## [Assignment]
Down to the last line, print the data that follows exactly, without its pictures.

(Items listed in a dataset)

──────

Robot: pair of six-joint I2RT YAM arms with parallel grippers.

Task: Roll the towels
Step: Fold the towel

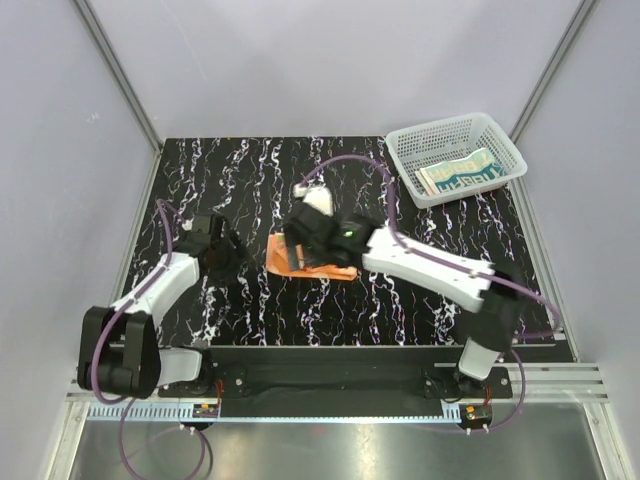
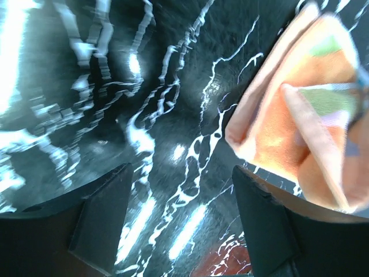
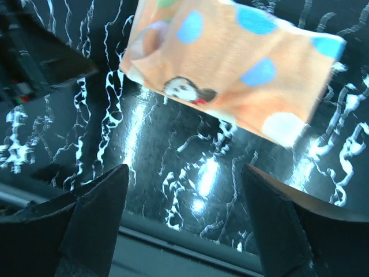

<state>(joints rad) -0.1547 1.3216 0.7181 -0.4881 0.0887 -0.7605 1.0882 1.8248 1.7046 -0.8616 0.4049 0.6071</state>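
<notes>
Hovering open-jawed, both grippers flank the folded orange towel point(image 1: 278, 256) on the black marbled table point(image 1: 250, 170).

Left of the orange towel, the left gripper point(image 2: 181, 173) has its fingers point(image 2: 104, 213) spread wide with only tabletop between them, the towel's folded corner just to their right. The right gripper point(image 3: 185, 170) hangs directly by the orange towel, jaws wide and empty, its dotted cloth lying past the fingertips. Well to the right of the orange towel and farther back, the cream "RABBIT" towel point(image 1: 460, 173) lies inside the white mesh basket point(image 1: 455, 124).
</notes>
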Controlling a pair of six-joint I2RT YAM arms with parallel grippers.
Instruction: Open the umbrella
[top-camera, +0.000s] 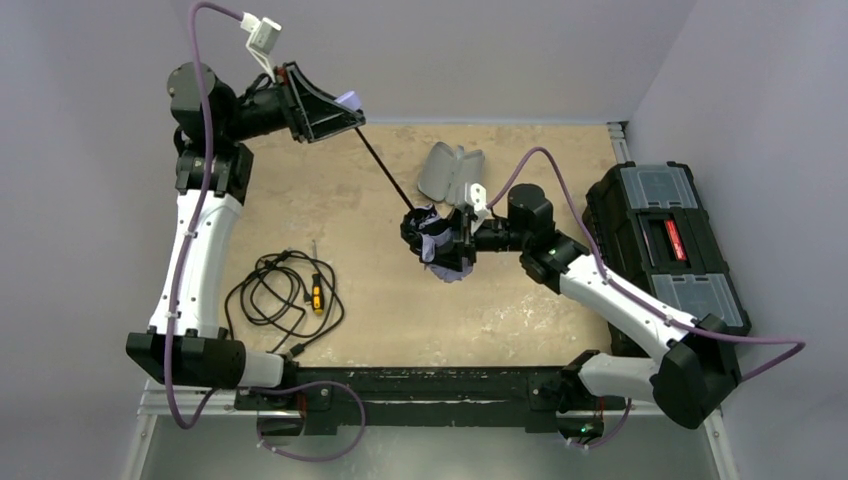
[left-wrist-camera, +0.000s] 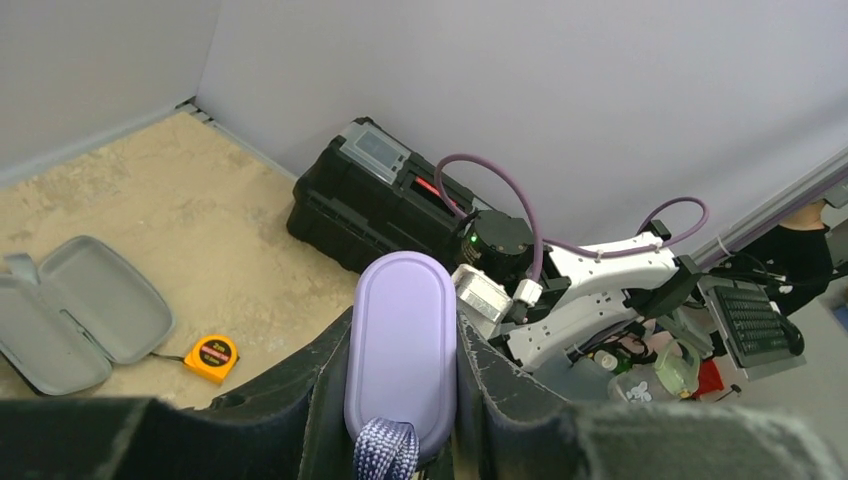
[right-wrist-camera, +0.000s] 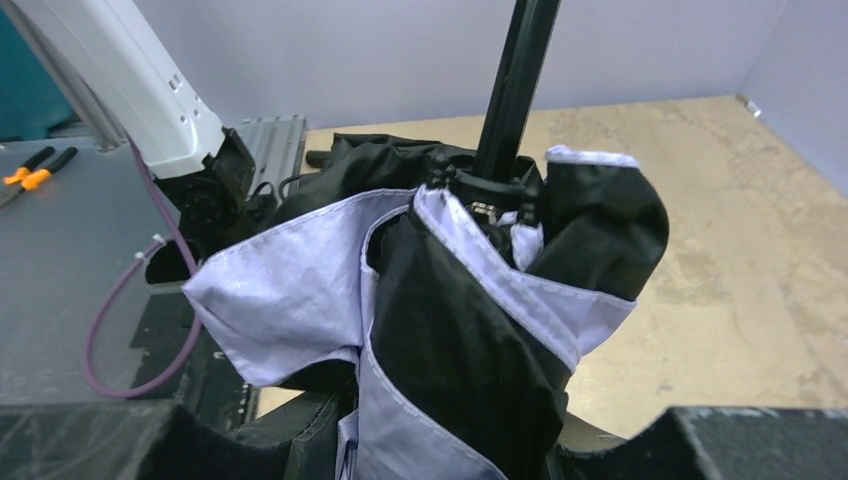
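Note:
The umbrella stretches across the top external view. Its lavender handle (top-camera: 347, 100) is at the upper left, and the thin black shaft (top-camera: 385, 170) slopes down to the bunched lavender-and-black canopy (top-camera: 437, 248) at mid-table. My left gripper (top-camera: 335, 112) is raised near the back wall, shut on the handle (left-wrist-camera: 400, 340), its black fingers (left-wrist-camera: 495, 385) pressing both sides. My right gripper (top-camera: 447, 243) is shut on the folded canopy (right-wrist-camera: 450, 310). The cloth fills the space between its fingers (right-wrist-camera: 300, 440), and the shaft (right-wrist-camera: 515, 80) rises out of the folds.
An open grey case (top-camera: 450, 172) lies just behind the canopy. An orange tape measure (left-wrist-camera: 211, 357) sits beside it. A black toolbox (top-camera: 665, 240) stands along the right edge. A coiled black cable (top-camera: 280, 295) with a small orange-and-black tool (top-camera: 317, 297) lies at the left.

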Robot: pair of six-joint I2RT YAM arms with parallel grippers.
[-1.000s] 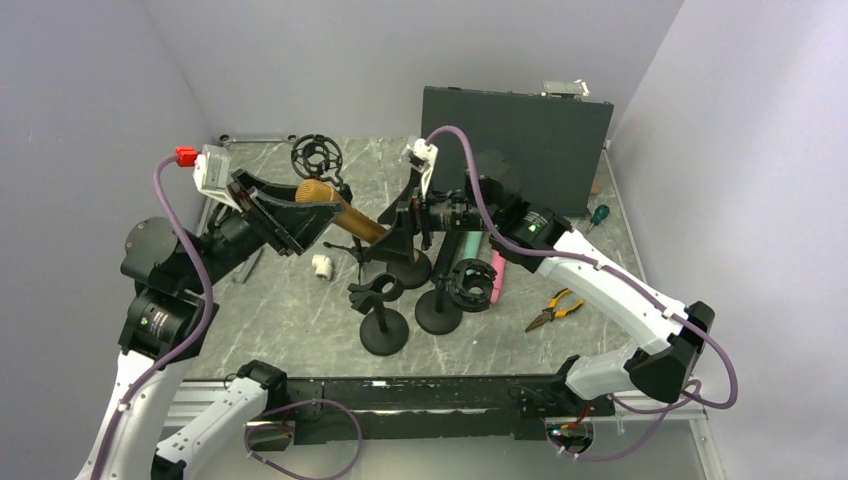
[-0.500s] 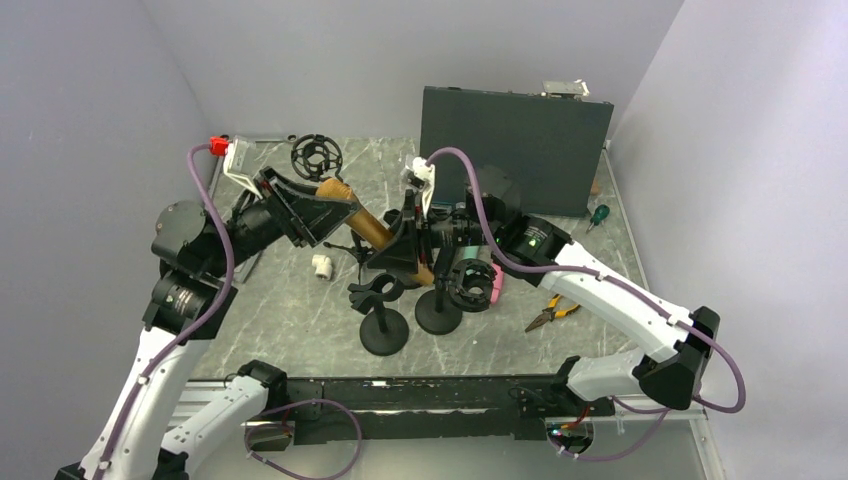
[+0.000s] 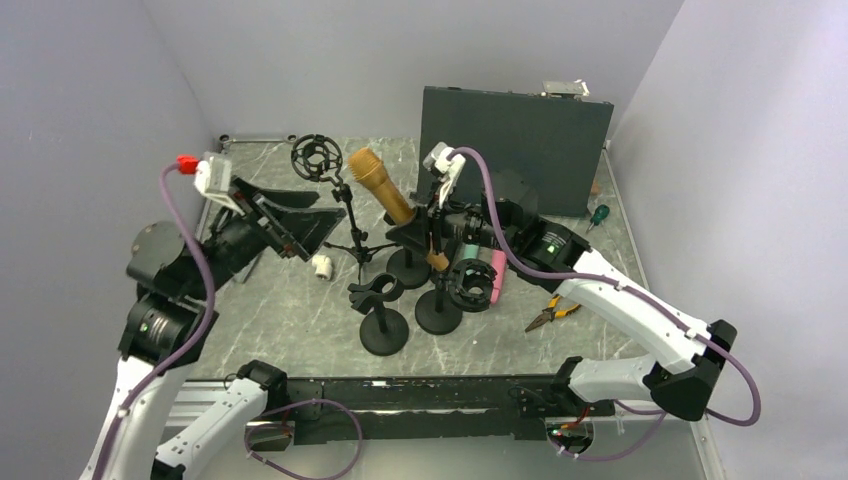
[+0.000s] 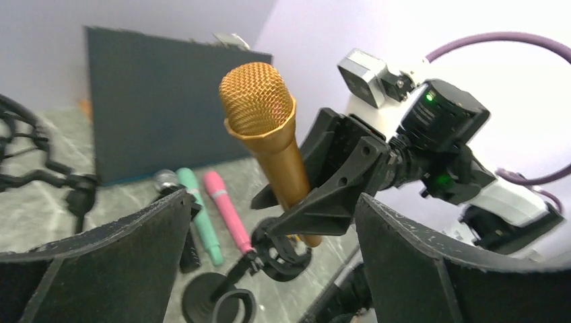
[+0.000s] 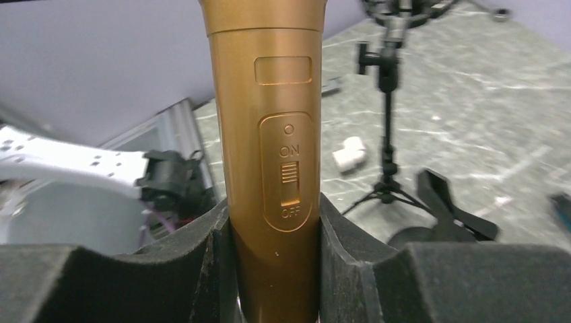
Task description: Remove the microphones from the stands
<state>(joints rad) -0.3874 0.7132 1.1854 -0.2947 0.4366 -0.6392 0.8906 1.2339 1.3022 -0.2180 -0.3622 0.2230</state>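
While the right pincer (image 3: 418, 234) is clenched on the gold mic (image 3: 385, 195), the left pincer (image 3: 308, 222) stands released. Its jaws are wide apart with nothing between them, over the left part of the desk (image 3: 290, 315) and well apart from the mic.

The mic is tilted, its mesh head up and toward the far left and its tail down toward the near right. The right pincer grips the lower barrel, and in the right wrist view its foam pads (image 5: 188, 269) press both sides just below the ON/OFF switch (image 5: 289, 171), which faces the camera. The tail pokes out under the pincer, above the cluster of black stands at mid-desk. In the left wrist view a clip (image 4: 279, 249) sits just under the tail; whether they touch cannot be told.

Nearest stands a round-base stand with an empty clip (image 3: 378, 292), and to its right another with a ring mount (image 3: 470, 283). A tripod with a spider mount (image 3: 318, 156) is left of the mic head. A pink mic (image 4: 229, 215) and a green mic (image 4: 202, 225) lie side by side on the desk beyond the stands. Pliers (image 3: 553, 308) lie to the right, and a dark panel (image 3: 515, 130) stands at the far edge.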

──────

## [Output]
Robot: pair of six-joint I2RT YAM arms with parallel grippers.

Task: Roll the towels
Step: Fold the towel


<state>(joints rad) -0.1547 1.3216 0.7181 -0.4881 0.0887 -0.7605 1.0882 1.8248 1.7046 -0.8616 0.4049 0.6071</state>
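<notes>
Hovering open-jawed, both grippers flank the folded orange towel point(image 1: 278, 256) on the black marbled table point(image 1: 250, 170).

Left of the orange towel, the left gripper point(image 2: 181, 173) has its fingers point(image 2: 104, 213) spread wide with only tabletop between them, the towel's folded corner just to their right. The right gripper point(image 3: 185, 170) hangs directly by the orange towel, jaws wide and empty, its dotted cloth lying past the fingertips. Well to the right of the orange towel and farther back, the cream "RABBIT" towel point(image 1: 460, 173) lies inside the white mesh basket point(image 1: 455, 124).
</notes>
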Controlling a pair of six-joint I2RT YAM arms with parallel grippers.
Instruction: Open the umbrella
[top-camera, +0.000s] 
[left-wrist-camera, +0.000s] 
[right-wrist-camera, +0.000s] 
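Note:
The umbrella stretches across the top external view. Its lavender handle (top-camera: 347, 100) is at the upper left, and the thin black shaft (top-camera: 385, 170) slopes down to the bunched lavender-and-black canopy (top-camera: 437, 248) at mid-table. My left gripper (top-camera: 335, 112) is raised near the back wall, shut on the handle (left-wrist-camera: 400, 340), its black fingers (left-wrist-camera: 495, 385) pressing both sides. My right gripper (top-camera: 447, 243) is shut on the folded canopy (right-wrist-camera: 450, 310). The cloth fills the space between its fingers (right-wrist-camera: 300, 440), and the shaft (right-wrist-camera: 515, 80) rises out of the folds.
An open grey case (top-camera: 450, 172) lies just behind the canopy. An orange tape measure (left-wrist-camera: 211, 357) sits beside it. A black toolbox (top-camera: 665, 240) stands along the right edge. A coiled black cable (top-camera: 280, 295) with a small orange-and-black tool (top-camera: 317, 297) lies at the left.
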
Robot: pair of six-joint I2RT YAM arms with parallel grippers.
[-1.000s] 
[-0.500s] 
[+0.000s] 
[+0.000s] 
[+0.000s] 
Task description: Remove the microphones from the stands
<state>(joints rad) -0.3874 0.7132 1.1854 -0.2947 0.4366 -0.6392 0.8906 1.2339 1.3022 -0.2180 -0.3622 0.2230</state>
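While the right pincer (image 3: 418, 234) is clenched on the gold mic (image 3: 385, 195), the left pincer (image 3: 308, 222) stands released. Its jaws are wide apart with nothing between them, over the left part of the desk (image 3: 290, 315) and well apart from the mic.

The mic is tilted, its mesh head up and toward the far left and its tail down toward the near right. The right pincer grips the lower barrel, and in the right wrist view its foam pads (image 5: 188, 269) press both sides just below the ON/OFF switch (image 5: 289, 171), which faces the camera. The tail pokes out under the pincer, above the cluster of black stands at mid-desk. In the left wrist view a clip (image 4: 279, 249) sits just under the tail; whether they touch cannot be told.

Nearest stands a round-base stand with an empty clip (image 3: 378, 292), and to its right another with a ring mount (image 3: 470, 283). A tripod with a spider mount (image 3: 318, 156) is left of the mic head. A pink mic (image 4: 229, 215) and a green mic (image 4: 202, 225) lie side by side on the desk beyond the stands. Pliers (image 3: 553, 308) lie to the right, and a dark panel (image 3: 515, 130) stands at the far edge.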

Nothing further is needed for this exercise.